### DESCRIPTION OF THE TASK:
Set down the records once more, please, exactly and with the pictures left out.

### DATA FOR ANALYSIS:
=====
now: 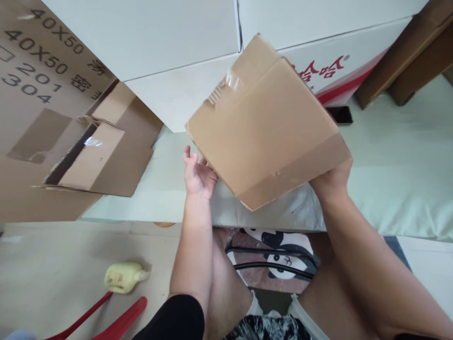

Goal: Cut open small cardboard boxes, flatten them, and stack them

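A brown cardboard box (265, 127) is tilted in the air over the pale green cloth, with clear tape and a barcode label near its upper left edge. My right hand (334, 182) grips its lower right corner, most of the fingers hidden behind the cardboard. Beside the lower left edge, my left hand (201, 178) is palm up with its fingers apart. Some of those fingertips reach the box's edge; whether they bear any weight I cannot tell.
White cartons (184, 42) stand behind. Large printed cardboard (38, 123) and a smaller open box (113, 146) are at left. A dark phone-like object (339, 114) rests on the green cloth (396, 179). Below lie a yellow bottle (123, 277) and red bars (122, 321).
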Demonstrator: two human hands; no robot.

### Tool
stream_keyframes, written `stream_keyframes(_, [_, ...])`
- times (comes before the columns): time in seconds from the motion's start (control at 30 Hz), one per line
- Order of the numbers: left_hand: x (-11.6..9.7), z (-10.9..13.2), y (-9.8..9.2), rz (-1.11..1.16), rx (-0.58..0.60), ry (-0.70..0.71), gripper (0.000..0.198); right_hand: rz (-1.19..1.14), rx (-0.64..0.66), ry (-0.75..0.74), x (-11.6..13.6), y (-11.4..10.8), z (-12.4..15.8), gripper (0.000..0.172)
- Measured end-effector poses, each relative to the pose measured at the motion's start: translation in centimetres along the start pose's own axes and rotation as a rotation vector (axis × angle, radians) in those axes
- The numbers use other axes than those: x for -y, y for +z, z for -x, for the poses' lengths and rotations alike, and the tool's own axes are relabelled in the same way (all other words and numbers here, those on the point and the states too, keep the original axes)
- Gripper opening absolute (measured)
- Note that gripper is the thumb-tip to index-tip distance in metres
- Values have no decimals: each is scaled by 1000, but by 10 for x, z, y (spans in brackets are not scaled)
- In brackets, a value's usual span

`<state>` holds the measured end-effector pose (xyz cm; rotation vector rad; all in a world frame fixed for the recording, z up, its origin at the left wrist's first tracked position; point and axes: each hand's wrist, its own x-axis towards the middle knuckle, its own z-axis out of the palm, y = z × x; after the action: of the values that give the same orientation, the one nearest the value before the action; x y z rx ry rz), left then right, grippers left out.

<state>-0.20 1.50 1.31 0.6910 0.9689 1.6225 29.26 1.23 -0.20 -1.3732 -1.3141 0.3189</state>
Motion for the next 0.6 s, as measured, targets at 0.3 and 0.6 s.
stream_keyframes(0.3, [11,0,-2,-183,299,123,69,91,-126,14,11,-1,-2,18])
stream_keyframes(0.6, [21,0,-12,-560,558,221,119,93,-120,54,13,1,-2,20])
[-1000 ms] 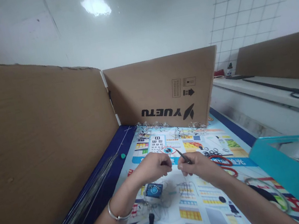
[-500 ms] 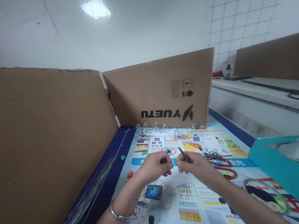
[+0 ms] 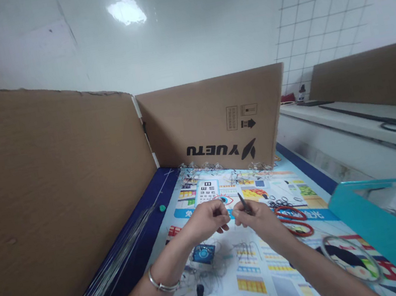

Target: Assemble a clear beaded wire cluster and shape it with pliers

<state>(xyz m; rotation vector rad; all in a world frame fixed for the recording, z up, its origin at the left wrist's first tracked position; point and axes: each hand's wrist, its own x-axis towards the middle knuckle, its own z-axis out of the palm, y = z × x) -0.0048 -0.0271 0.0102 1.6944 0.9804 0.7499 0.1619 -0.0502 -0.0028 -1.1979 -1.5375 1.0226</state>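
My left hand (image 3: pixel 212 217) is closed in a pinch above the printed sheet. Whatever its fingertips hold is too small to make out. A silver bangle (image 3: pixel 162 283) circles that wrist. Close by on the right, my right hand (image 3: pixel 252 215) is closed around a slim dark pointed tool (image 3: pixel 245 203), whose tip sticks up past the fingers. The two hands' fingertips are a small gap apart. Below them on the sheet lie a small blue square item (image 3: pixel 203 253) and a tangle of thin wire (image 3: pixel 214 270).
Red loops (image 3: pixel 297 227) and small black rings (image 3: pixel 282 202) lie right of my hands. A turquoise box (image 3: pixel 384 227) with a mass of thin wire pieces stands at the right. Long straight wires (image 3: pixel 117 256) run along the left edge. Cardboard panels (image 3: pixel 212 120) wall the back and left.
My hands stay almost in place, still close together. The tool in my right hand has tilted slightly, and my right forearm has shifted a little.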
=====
### TASK RESPONSE:
now: 

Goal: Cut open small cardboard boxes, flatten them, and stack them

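A brown cardboard box (265, 127) is tilted in the air over the pale green cloth, with clear tape and a barcode label near its upper left edge. My right hand (334, 182) grips its lower right corner, most of the fingers hidden behind the cardboard. Beside the lower left edge, my left hand (201, 178) is palm up with its fingers apart. Some of those fingertips reach the box's edge; whether they bear any weight I cannot tell.
White cartons (184, 42) stand behind. Large printed cardboard (38, 123) and a smaller open box (113, 146) are at left. A dark phone-like object (339, 114) rests on the green cloth (396, 179). Below lie a yellow bottle (123, 277) and red bars (122, 321).
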Demonstrator: two human hands; no robot.

### Tool
stream_keyframes, written `stream_keyframes(_, [_, ...])`
- times (comes before the columns): time in seconds from the motion's start (control at 30 Hz), one per line
- Order of the numbers: left_hand: x (-11.6..9.7), z (-10.9..13.2), y (-9.8..9.2), rz (-1.11..1.16), rx (-0.58..0.60), ry (-0.70..0.71), gripper (0.000..0.198); right_hand: rz (-1.19..1.14), rx (-0.64..0.66), ry (-0.75..0.74), x (-11.6..13.6), y (-11.4..10.8), z (-12.4..15.8), gripper (0.000..0.172)
- Measured end-effector poses, each relative to the pose measured at the motion's start: translation in centimetres along the start pose's own axes and rotation as a rotation vector (axis × angle, radians) in those axes
- The numbers use other axes than those: x for -y, y for +z, z for -x, for the poses' lengths and rotations alike, and the tool's own axes are relabelled in the same way (all other words and numbers here, those on the point and the states too, keep the original axes)
- Gripper opening absolute (measured)
- Note that gripper is the thumb-tip to index-tip distance in metres
- Values have no decimals: each is scaled by 1000, but by 10 for x, z, y (spans in brackets are not scaled)
- In brackets, a value's usual span

`<state>` holds the measured end-effector pose (xyz cm; rotation vector rad; all in a world frame fixed for the recording, z up, its origin at the left wrist's first tracked position; point and axes: each hand's wrist, its own x-axis towards the middle knuckle, its own z-axis out of the palm, y = z × x; after the action: of the values that give the same orientation, the one nearest the value before the action; x y z rx ry rz), left then right, grippers left out.

<state>-0.20 1.50 1.31 0.6910 0.9689 1.6225 29.26 1.23 -0.20 -1.3732 -1.3141 0.3189</state>
Motion for the next 0.6 s, as measured, targets at 0.3 and 0.6 s.
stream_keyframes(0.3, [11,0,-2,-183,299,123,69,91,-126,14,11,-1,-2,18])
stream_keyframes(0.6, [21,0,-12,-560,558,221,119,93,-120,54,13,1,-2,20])
[-1000 ms] 
[-500 ms] 
[+0 ms] 

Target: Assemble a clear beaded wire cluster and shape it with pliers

<state>(xyz m; rotation vector rad; all in a world frame fixed for the recording, z up, its origin at the left wrist's first tracked position; point and axes: each hand's wrist, its own x-axis towards the middle knuckle, its own z-axis out of the palm, y = z × x) -0.0048 -0.0271 0.0102 1.6944 0.9804 0.7499 0.1619 -0.0502 -0.0028 -1.1979 -1.5375 1.0226</state>
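My left hand (image 3: pixel 212 217) is closed in a pinch above the printed sheet. Whatever its fingertips hold is too small to make out. A silver bangle (image 3: pixel 162 283) circles that wrist. Close by on the right, my right hand (image 3: pixel 252 215) is closed around a slim dark pointed tool (image 3: pixel 245 203), whose tip sticks up past the fingers. The two hands' fingertips are a small gap apart. Below them on the sheet lie a small blue square item (image 3: pixel 203 253) and a tangle of thin wire (image 3: pixel 214 270).
Red loops (image 3: pixel 297 227) and small black rings (image 3: pixel 282 202) lie right of my hands. A turquoise box (image 3: pixel 384 227) with a mass of thin wire pieces stands at the right. Long straight wires (image 3: pixel 117 256) run along the left edge. Cardboard panels (image 3: pixel 212 120) wall the back and left.
My hands stay almost in place, still close together. The tool in my right hand has tilted slightly, and my right forearm has shifted a little.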

There is no more to the output, and the exercise is done.